All things considered I didn’t do that badly. Actually, as far as the meat was concerned I did pretty well! Fortunately for me, someone had neglected to collect the beef they’d ordered, Sunday Lunch was saved! I was also just in time to procure the last four sausages. I wanted eight, but four was better than nothing, because as far as I’m concerned, a picnic isn’t a picnic without proper Scotch eggs.

Supermarkets and the villanous manufacturers of nasty food have tried to blacken the good name and reputation of Scotch eggs with their shameful offerings. They’d have you believe that Scotch eggs are slightly sweaty, oversized orange balls that come in individual plastic bags and consist of suspicious, rubbery grey meat loosely enveloping a slightly shriveled green tinged hard-boiled egg – we know better.

A well made Scotch egg is a delicious thing; a peeled hard-boiled egg, wrapped in very good sausage meat, dipped in beaten egg, rolled in fine breadcrumbs and then deep-fried until dark golden brown.

Made properly with good ingredients, a Scotch egg is a perfectly formed savory delight; a crisp, dark crust, the succulent seasoned sausage meat and then the egg, the surprise, in the middle. My friend calls Scotch eggs a ball of breakfast. What’s more, they are neat, compact and will travel beautifully to your favourite picnic spot or table.

I made Scotch eggs a couple of times last week, dusting off my Scotch egg skills to speak, in time for picnic season. They are nice and simple to make, but you do need to be diligent about wrapping the sausage meat around the eggs. This task is made easier by using cling film, which I explain below and is pictured here, a cunning trick picked up from one of my new favourite London based blogs Food stories. When you have pulled away the clingfilm, double-check there are no holes and that the seams are really closed, if not, you might find the sausage coat bursts open in the pan – a scotch egg flasher. You may also need to be flexible and experiment with the cooking times to make sure the meat is cooked through but the crust is not too dark. Fortunately Scotch eggs are delicious enough to warrant experimentation.

Scotch egg with lemon chutney

I have to say that even though I adore Scotch eggs for picnics, there is nothing like a freshly fried one, just wait about 10 minutes, it will still be crisp, and then eat it with your hands and maybe a blob of chutney. Once cooked they will keep brilliantly for up to 8 hours – even though they will lose their crisp crunch – time for you to get to the picnic. They also keep until the next day, some say for two days, but they fade in my opinion.

Scotch eggs

  • 4 medium-sized eggs – very fresh and very organic/free range obviously
  • 350g good sausage meat (about 4 fat sausages squeezed out of casing)
  • 75g plain flour, seasoned with salt and freshly ground black pepper
  • another egg – beaten
  • breadcrumbs
  • vegetable oil for deep frying

Put the eggs in a pan of cold salted water and bring to the boil, then reduce the heat and simmer for exactly nine minutes.
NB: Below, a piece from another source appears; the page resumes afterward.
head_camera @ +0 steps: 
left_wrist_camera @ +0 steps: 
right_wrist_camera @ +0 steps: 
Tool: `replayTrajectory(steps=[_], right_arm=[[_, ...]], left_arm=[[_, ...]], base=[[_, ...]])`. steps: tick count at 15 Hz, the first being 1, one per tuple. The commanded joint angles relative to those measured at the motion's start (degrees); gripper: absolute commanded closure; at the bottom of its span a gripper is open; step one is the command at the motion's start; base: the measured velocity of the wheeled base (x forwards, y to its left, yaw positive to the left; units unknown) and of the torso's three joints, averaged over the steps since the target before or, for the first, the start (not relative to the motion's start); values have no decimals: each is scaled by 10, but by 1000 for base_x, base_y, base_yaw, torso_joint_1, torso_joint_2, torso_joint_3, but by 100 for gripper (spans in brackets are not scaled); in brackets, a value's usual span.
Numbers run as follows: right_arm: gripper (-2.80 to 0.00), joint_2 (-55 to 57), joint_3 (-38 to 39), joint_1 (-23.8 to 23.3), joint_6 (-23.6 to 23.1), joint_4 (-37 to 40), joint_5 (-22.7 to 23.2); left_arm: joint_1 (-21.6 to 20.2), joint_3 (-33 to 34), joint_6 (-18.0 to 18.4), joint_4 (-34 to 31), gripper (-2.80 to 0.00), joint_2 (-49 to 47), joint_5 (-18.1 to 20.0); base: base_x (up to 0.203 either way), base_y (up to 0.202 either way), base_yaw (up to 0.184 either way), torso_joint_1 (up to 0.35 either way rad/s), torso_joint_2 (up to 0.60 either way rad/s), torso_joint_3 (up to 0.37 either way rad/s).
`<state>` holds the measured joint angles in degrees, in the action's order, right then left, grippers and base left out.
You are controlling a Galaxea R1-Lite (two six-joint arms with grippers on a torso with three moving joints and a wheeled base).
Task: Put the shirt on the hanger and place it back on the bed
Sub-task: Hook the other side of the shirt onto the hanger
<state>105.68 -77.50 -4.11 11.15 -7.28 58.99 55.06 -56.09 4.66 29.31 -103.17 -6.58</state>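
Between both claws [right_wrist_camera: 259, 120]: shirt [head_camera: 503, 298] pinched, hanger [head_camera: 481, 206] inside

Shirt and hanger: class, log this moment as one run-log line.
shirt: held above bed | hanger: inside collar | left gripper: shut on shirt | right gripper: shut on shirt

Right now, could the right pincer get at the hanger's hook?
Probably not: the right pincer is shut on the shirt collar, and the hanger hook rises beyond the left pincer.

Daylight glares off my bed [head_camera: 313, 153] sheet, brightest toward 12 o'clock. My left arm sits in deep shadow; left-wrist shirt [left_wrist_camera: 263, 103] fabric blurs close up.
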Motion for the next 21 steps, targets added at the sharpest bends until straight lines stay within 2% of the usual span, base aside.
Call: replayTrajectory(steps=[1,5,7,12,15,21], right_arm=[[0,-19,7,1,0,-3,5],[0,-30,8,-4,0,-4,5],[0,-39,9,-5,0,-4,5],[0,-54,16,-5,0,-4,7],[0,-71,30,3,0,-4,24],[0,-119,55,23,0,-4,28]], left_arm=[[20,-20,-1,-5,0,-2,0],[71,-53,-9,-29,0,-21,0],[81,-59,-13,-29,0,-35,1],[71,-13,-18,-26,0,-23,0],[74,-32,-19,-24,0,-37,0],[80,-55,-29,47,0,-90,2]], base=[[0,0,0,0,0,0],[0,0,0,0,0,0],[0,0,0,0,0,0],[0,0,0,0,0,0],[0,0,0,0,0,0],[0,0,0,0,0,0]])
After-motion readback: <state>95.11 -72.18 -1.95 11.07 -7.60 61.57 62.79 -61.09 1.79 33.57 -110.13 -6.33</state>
Drain and cool the eggs under cold running water and then peel them.

Tear off 4 squares of cling film and lay them out on the work surface. Divide the sausage meat into quarters and put each quarter on one of the four squares. Now flatten each ball of sausage meat into an ovals about 12.5cm/5in long and 7.5cm/3in at its widest point.

Place the seasoned flour onto a plate, then dredge each boiled egg in the flour.

One by one, place the peeled, floured eggs on the sausage meat oval, then bringing the clingfilm up round the sides squash, mould and wrap the sausage meat around each egg. Once the eggs is covered ease pull away the cling film and continue to mould the sausage meat until it is compact and completely covers each egg – make sure the seams are well sealed.

Dip and roll each sausage meat-coated egg in the beaten egg, then dip and roll into the breadcrumbs..

Heat the oil in a deep heavy-bottomed pan – it should be at least 4 ” deep as you are going to deep fry – until a bread crumb sizzles and turns brown when dropped into it.

Using a slotted spoon gently lower each scotch egg into the hot oil and deep-fry for about 8 – 11 minutes until deep golden and crisp and the sausage meat is completely cooked. Carefully remove from the oil with a slotted spoon and drain on kitchen paper.

Wait at least 10 minutes (and up to 8 hours) before eating. Pack in a greaseproof paper lined box to take on your picnic or if you are staying at home have one with a dab of strong mustard, optional green leaves, bread and a beer.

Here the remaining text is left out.